Exercise instructions
Could you print the stretch of lines below from the one with "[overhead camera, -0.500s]" through the one with "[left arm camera", exactly as they stand and without any pictures?

....................

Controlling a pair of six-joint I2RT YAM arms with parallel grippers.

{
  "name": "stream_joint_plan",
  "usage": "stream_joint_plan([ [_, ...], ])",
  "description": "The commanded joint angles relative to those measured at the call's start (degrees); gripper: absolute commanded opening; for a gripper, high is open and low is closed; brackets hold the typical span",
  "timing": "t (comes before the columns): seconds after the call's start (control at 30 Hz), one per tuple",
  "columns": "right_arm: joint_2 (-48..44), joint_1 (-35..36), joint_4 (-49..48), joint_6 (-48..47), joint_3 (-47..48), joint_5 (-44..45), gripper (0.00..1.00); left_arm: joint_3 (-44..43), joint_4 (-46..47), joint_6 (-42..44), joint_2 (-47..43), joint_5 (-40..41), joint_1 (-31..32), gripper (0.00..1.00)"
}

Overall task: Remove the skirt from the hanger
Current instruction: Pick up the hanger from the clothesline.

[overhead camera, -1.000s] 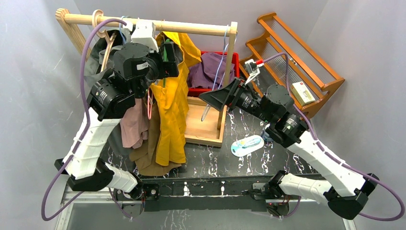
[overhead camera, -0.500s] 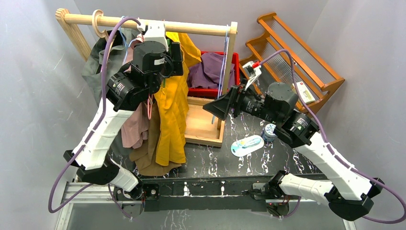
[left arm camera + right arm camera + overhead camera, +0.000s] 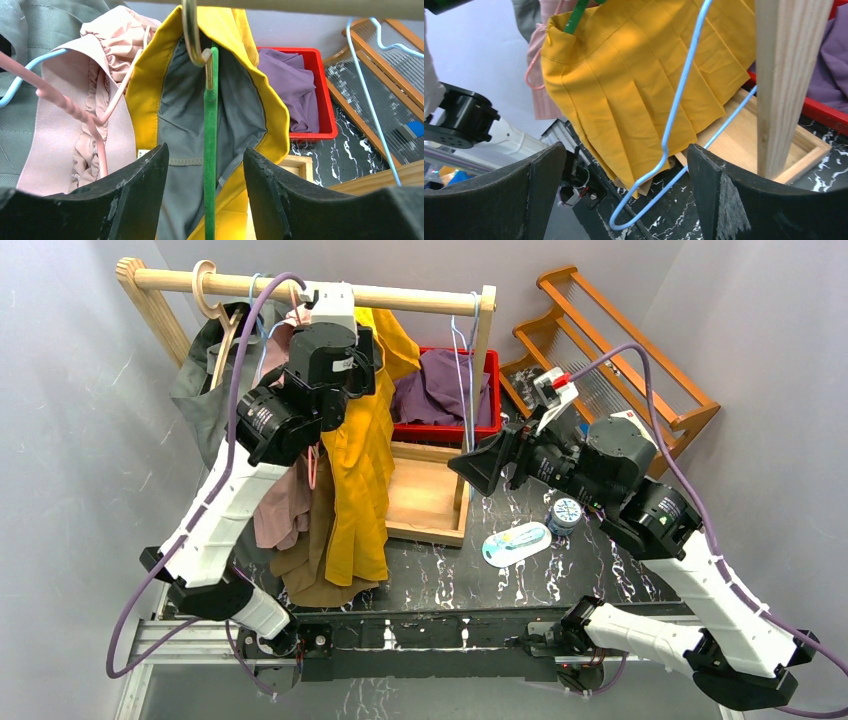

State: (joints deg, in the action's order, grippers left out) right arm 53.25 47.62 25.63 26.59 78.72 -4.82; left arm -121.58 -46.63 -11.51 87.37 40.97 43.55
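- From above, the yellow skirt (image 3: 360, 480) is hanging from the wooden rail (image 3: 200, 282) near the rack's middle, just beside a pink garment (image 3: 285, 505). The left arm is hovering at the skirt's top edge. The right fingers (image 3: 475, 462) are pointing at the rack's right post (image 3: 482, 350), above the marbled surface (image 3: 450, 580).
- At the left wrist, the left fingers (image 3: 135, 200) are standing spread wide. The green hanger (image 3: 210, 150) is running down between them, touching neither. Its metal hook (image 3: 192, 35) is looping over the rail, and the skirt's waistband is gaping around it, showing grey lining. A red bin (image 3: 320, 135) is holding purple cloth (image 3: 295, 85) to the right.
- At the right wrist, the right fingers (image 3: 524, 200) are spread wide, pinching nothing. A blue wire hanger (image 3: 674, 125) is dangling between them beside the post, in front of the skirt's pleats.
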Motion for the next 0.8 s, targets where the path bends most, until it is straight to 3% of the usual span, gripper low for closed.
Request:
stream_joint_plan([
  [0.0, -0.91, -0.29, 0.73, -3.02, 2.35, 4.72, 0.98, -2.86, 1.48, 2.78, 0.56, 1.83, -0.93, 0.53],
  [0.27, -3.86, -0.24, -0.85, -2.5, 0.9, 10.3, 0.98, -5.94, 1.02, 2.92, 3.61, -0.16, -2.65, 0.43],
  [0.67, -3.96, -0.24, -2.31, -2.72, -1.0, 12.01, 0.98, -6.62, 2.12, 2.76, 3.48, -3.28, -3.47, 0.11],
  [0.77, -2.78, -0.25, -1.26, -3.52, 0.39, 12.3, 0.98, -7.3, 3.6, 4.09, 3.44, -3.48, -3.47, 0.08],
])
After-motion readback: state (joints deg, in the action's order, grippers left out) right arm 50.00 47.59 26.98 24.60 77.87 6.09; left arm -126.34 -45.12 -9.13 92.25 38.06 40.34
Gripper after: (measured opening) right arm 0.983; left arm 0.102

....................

Result of this exercise
[overhead camera, -0.500s] 
[left arm camera + right arm camera + overhead camera, +0.000s] 

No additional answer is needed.